On Christmas Eve, the UK’s largest union – Unite – called for immediate improvements to health and safety standards within the demolition sector following what it described as a “horrendous year”. Calling upon the Health and Safety Executive to investigate the plethora of accidents and incidents experienced by the industry during 2019, Unite also said it will be pressuring enforcement agencies and employers to step up their efforts to safeguard demolition workers.
This unprecedented statement comes in the wake of a year in which the demolition sector suffered four high profile fatalities together with four very public scaffold collapses in quick succession. Unite also pointed to incomplete or unsatisfactory investigations into the tragedies at Didcot, Oxford, involving Coleman and Company, in which four men died in 2016 after a disused power station collapsed; and the 2014 death of man who was crushed after a digger fell through the a concrete slab that was being demolished by McGee in Grosvenor Square, London.
“As we approach 2020, Unite demands to know what the industry and enforcement agencies are going to do to address these incidents and ensure next year is a safe year for demolition workers,” the union says.
In an instant, the demolition sector found itself outflanked, out-of-step and massively outgunned. As usual, the industry treated the four fatalities and the series of scaffold collapses with a practiced silence, choosing to ignore the elephant in the room even while that elephant was taking a shit on the carpet. The Unite union clearly has no time nor patience for that approach. It has instead trumpeted the elephant’s presence across the national media; and that could cost the industry dearly in the long run.
The UK demolition industry comprises less than 550 contractors. Unite has more than 1.2 million members. The demolition hierarchy might speak to the HSE on a regular basis, but Unite has sufficient clout to make it sit up and take notice. Unite also has the ear of government. So while the NFDC recently offered its members assurances that the HSE was not considering any form of licensing, it had reckoned without the interjection by the UK’s largest union. The fact that the Unite press statement mentions the HSE and enforcement agencies as separate entities surely suggests that it supports some other form of enforcement.
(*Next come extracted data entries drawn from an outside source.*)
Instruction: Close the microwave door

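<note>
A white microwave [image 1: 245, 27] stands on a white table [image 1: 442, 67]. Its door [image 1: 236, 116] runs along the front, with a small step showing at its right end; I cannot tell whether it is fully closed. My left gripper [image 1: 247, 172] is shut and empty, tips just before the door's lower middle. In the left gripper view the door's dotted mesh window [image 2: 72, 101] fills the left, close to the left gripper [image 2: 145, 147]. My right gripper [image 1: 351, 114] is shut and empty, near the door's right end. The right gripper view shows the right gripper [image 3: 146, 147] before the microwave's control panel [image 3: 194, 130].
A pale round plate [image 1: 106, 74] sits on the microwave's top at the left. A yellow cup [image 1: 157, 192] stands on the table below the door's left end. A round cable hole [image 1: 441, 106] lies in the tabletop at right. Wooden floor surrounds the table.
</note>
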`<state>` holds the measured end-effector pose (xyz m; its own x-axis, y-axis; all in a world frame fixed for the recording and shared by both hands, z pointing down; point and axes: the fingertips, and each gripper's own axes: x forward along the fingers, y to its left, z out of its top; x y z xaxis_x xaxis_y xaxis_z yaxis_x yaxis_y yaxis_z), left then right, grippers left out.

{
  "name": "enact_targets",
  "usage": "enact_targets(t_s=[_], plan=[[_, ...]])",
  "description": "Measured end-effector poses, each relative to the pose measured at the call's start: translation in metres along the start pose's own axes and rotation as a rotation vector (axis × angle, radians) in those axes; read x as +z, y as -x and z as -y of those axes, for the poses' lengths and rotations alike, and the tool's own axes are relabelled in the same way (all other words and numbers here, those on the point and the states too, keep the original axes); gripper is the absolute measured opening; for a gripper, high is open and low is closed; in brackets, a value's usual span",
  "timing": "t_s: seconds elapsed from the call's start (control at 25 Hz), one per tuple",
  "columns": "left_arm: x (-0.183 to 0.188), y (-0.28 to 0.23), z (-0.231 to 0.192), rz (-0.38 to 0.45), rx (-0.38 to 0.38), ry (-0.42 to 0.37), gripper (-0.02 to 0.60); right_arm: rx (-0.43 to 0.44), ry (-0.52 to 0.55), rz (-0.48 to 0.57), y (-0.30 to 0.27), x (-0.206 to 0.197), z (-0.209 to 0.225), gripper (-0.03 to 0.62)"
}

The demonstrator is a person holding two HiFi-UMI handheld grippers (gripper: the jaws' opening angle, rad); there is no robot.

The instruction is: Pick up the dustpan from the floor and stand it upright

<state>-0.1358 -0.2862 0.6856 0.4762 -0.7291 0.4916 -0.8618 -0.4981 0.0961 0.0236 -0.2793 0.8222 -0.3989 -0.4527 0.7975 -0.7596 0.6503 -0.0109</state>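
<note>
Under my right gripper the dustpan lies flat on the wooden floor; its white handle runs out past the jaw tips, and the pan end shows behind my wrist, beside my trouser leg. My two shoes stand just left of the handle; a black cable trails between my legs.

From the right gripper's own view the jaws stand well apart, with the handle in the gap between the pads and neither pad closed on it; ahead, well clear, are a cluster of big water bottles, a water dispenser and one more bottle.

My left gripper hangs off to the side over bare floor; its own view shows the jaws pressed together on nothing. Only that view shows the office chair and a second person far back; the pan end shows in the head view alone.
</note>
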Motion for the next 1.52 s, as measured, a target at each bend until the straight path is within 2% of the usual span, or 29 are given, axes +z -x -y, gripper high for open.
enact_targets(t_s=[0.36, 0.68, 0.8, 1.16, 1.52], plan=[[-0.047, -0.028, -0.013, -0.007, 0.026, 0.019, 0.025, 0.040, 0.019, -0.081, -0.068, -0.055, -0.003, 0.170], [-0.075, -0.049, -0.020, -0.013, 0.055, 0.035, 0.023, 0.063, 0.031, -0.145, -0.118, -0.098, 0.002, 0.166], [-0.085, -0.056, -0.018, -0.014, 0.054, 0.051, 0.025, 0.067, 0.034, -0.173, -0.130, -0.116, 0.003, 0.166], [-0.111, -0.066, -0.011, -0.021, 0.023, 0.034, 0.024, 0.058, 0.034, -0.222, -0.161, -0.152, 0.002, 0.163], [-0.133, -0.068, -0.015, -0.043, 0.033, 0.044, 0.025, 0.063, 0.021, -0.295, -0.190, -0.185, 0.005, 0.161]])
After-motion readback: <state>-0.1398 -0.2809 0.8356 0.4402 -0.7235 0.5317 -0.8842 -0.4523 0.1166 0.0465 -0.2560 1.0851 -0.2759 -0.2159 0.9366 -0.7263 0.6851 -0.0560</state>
In truth, the implementation of a licensing scheme – similar to that operated in both the asbestos and waste sectors – is gaining support from the demolition industry itself. Many believe that the possible revocation of a license would prove to be the ultimate deterrent to less scrupulous operators while ensuring a single standard for the entire industry. I have said it before and I shall say it again: The only people that need worry about the licensing of demolition are those contractors that would be incapable of achieving the criterion; and those that fear their perceived power base might be diminished. Neither of those outcomes would be a bad thing.
And so, the UK demolition industry finds itself starting the New Year and the New Decade being taken to task by the country’s largest union; still under investigation for alleged collusion; still under investigation over four site deaths; and still under investigation over four scaffold collapses.
Many – myself included – would have hoped that we might all start the New Year with a clean slate and ready to put in place some New Year’s Resolutions. Instead, we look set to start 2020 with a sizeable and very public hangover.